So I was talking with some friends at work and the topic of Animaniacs came up. I don't think I'd seen it since I used to watch it after school every day, but I remembered I loved it (especially Chicken Boo, haha). One of my friends has the DVDs, and I asked her if they were as good as they seemed back when they aired (cause when I watch a lot of the shows that I used to love as a kid, I see them in a whole new, and less golden, light). Of course she gave me a confident nod, and I immediately headed to the glorious vault of vidoes known as You Tube to look up my long lost love. Here are some gems that I found:
Chicken Boo (Spielberg/Warner Bros. Animation)
The Ballad of Magellan (Spielberg/Warner Bros. Animation)
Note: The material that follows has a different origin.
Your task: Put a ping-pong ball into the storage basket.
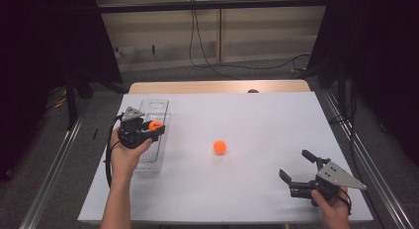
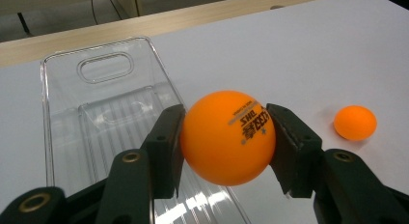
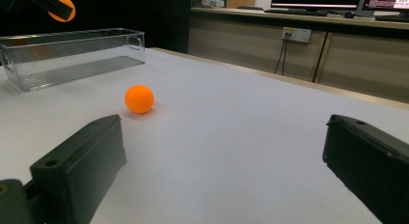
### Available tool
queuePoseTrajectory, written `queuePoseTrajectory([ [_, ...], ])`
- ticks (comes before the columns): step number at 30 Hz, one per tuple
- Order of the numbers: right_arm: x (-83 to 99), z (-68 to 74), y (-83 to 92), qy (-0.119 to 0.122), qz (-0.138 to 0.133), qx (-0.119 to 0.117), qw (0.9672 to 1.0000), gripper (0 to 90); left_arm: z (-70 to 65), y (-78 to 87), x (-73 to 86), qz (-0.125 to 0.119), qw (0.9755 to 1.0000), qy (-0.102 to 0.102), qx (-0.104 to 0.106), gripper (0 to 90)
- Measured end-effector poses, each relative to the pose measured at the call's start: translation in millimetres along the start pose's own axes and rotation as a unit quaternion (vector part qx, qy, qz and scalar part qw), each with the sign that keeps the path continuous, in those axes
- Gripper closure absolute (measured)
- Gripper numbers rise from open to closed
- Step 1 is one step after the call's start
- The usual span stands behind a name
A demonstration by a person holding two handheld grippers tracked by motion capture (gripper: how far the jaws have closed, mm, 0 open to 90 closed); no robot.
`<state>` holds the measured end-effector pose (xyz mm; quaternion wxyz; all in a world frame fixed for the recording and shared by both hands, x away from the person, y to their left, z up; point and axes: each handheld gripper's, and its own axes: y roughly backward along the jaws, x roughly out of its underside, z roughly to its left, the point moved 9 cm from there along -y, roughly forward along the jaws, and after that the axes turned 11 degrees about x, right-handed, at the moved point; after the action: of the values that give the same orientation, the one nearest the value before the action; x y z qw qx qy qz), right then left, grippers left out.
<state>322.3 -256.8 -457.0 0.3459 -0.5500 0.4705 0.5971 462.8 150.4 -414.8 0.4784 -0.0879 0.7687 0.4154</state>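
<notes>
My left gripper (image 1: 157, 126) is shut on an orange ping-pong ball (image 2: 227, 137) and holds it above the clear plastic tray (image 1: 148, 162) at the table's left side. In the left gripper view both black pads press the ball's sides, and printed lettering shows on it. A second orange ball (image 1: 220, 147) lies loose near the middle of the white table; it also appears as a small ball (image 2: 355, 122) and as the ball (image 3: 139, 99) ahead of my right gripper. My right gripper (image 1: 296, 166) stands open near the front right of the table, nothing between its fingers.
The clear tray (image 2: 62, 118) is long, ribbed on its floor, with a handle slot at its far end. A wooden strip (image 1: 217, 86) runs along the table's far edge. Dark curtains and metal rails flank both sides. Cables hang on the far wall.
</notes>
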Motion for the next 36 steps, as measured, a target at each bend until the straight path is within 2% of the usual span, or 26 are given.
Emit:
queuePoseTrajectory([
  [15, 0.1, -0.2, -0.1, 0.0, 0.0, 0.0, 1.0, 0.6, 6.4, 0.5, 3.1, 0.001, 0.9999, 0.006, -0.008, 50.7],
  [36, 0.3, 0.2, -0.3, 0.0, 0.001, -0.001, 1.0, 0.6, 20.6, 0.8, 11.0, 0.009, 0.9994, 0.01, -0.031, 50.6],
])
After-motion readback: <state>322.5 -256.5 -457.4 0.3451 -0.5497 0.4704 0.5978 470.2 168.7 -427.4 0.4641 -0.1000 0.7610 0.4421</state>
The creativity in these shorts is awesome, especially considering the TV schedule they worked on! I have always loved music and animation, and when they're used intelligently the result is a level of entertainment unachievable by any other means. Music is a language of its own, and I think it's a shame that so many people look down on musical animation, especially in Disney films. It's the same as the false argument that 2D animation is dead, and CG is the only medium people want to see. If the music serves to enhance the story and entertainment value, we shouldn't be afraid to use it! Our goal as animators is to communicate a story through emotional character acting, and music is able to communicate emotions in ways that dialogue and pantomime alone can't. Music is felt.
Take the Ballad of Magellan. Would it be nearly as entertaining had the characters only spoken the words? I'm sure a version could be done without music that's certainly entertaining in its own right, but it still wouldn't be able to communicate in the same way. With or without music, our goals are the same, but certain stories and emotions are more suited to certain methods than others. The Incredibles as a musical? Probably not. It's a super-hero movie. The Little Mermaid, Aladdin, The Lion King? I'm convinced they would have been lesser movies without their great songs that pushed the story forward. It's not about having a soundtrack. Soundtracks are passive, they play in the background in transition between scenes. But songs like Part of Your World are so expressive, take an active role in telling the story, and maybe even influence the animators to produce even more expressive animation. The combination can be overpowering, and one I hope to see again.
The same argument can be used for musical score of movies. One of my favorite movies is Back to the Future. Think about how powerful and exciting the main theme is, and the score throughout. Can you imagine how different that movie would feel had the main theme been soft and soothing?
Anyway, don't know how I got on that topic for so long :P That's what blogs are for I guess! Enjoy the Animaniacs vids, I just might go get the DVDs!